> _WORK ITEM_:
The answer must be a single number: the count of lines in the data below that hold the word "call".

Source records
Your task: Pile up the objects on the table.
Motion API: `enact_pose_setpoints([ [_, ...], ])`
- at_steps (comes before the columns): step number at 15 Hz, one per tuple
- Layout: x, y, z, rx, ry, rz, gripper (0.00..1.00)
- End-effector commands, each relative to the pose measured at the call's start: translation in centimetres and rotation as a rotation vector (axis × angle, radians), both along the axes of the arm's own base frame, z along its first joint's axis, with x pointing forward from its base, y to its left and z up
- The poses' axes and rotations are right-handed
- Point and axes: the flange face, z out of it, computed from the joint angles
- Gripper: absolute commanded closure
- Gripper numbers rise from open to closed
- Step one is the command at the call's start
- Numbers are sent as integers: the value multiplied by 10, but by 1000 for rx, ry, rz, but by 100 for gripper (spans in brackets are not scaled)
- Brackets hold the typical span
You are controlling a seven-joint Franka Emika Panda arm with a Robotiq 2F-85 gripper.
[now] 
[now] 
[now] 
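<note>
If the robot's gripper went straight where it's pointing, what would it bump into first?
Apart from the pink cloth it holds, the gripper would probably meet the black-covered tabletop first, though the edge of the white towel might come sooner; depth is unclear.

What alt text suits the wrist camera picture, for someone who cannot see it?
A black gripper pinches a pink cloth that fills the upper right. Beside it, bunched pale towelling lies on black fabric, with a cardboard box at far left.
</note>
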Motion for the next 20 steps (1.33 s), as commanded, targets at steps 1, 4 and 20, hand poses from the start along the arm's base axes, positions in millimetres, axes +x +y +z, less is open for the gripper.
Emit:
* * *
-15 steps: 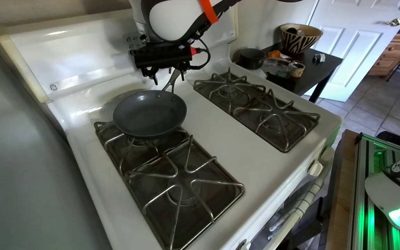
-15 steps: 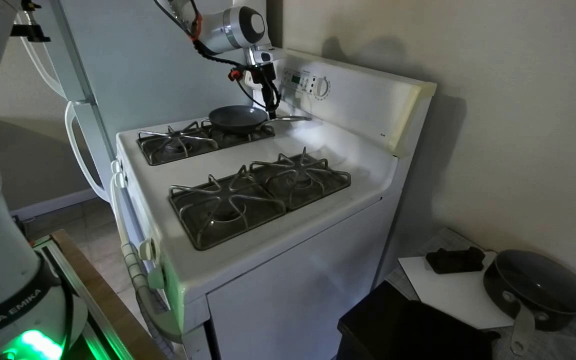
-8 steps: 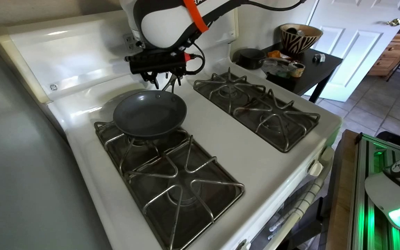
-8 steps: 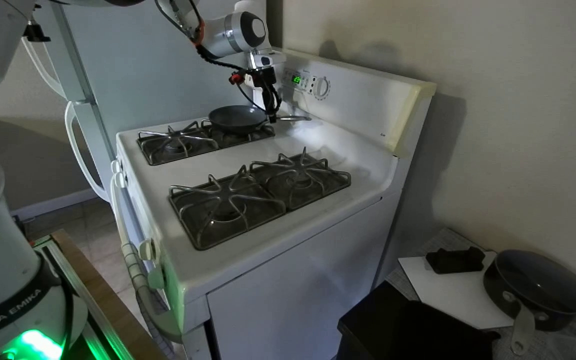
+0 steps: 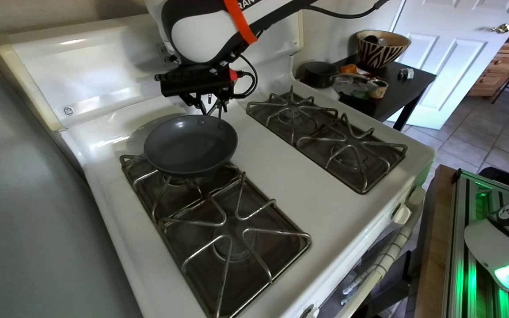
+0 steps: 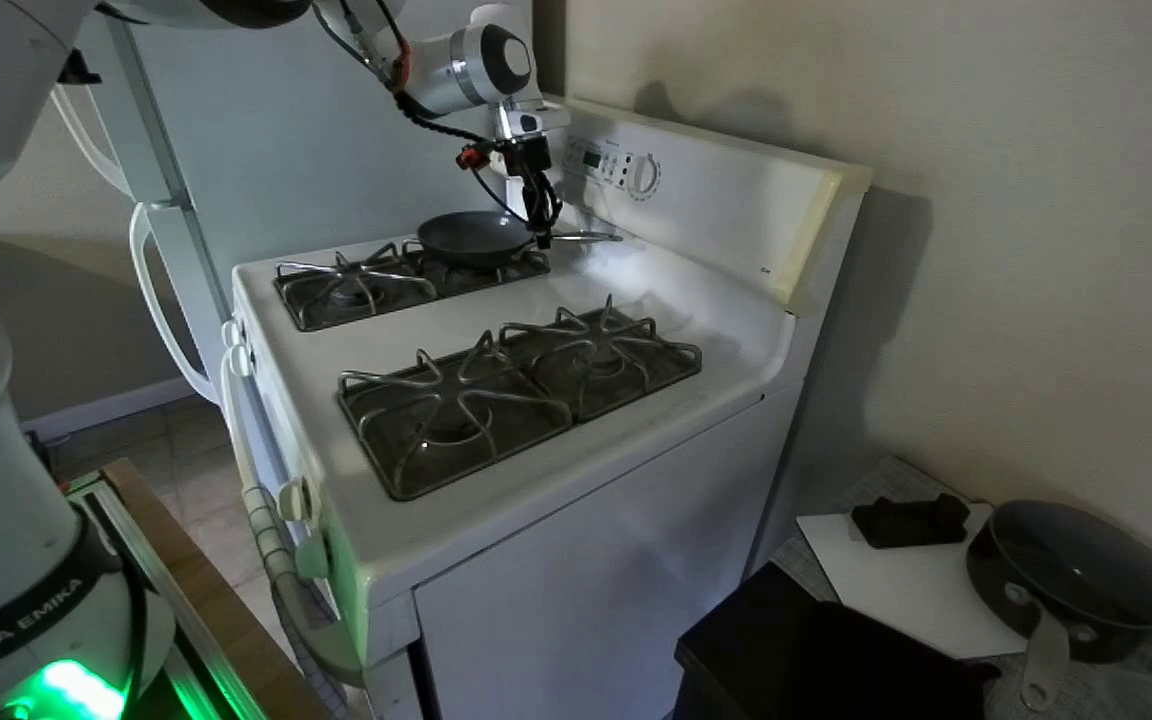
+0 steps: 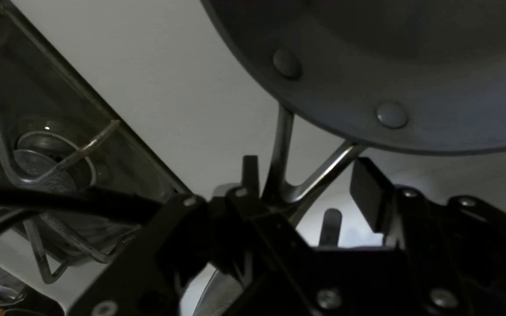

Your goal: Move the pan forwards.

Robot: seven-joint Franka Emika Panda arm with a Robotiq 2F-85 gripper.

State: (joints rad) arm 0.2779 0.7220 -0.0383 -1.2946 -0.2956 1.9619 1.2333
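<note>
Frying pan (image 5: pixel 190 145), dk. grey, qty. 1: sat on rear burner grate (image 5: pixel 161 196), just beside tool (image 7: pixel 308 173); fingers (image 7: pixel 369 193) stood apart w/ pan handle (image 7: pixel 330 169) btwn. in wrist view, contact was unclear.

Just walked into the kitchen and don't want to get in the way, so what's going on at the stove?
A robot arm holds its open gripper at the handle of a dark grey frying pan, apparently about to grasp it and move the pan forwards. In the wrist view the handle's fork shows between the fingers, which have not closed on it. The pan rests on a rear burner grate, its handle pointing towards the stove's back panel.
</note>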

> _SOLUTION FOR THIS EXERCISE_:
2